The scientists warn that regardless of marketing claims anti-bacterial hand wash is no more effective than soap at cleaning hands and what is more they may actually encourage some superbugs.

The researchers from Michigan University conducted a comprehensive analysis of 27 studies conducted between 1980 and 2006 on anti-bacterial washes and plain soaps and found anti-bacterial soap was no more effective at removing bacteria during hand washing than the plain ordinary soap.

It was also found to be no more effective in preventing infectious illness and did not help eradicate such bugs as E.coli.

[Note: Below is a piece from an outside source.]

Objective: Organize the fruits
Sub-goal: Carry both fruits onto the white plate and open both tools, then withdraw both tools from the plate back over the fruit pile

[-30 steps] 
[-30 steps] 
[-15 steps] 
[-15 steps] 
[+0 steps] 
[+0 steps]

Of more concern was the discovery that the way the main active ingredient in many antibacterial soaps - triclosan - reacts in the cells, which may cause some bacteria to become resistant to commonly used antibiotics such as Amoxicillin.

Resistance to common antibiotics is a characteristic of superbugs, such as MRSA, which many hospitals are currently struggling to cope with even though triclosan is used in higher concentrations in hospital soaps than in supermarket soaps.

Study leader Allison Aiello, a public health professor, says the scientific community needs to be aware of what is in such products as soaps containing triclosan used in the community setting are no more effective than plain soap at preventing infectious illness symptoms.

The analysis concluded that government regulators should evaluate antibacterial product claims and advertising, and further studies should be carried out.

Other antiseptic products on the market contain different active ingredients, such as the alcohol in hand sanitizers or the bleach in some antibacterial household cleaners.

Aiello's team did not study those products and those ingredients are not at issue.

The study, 'Consumer Antibacterial Soaps: Effective or Just Risky?' appears in the August edition of Clinical Infectious Diseases.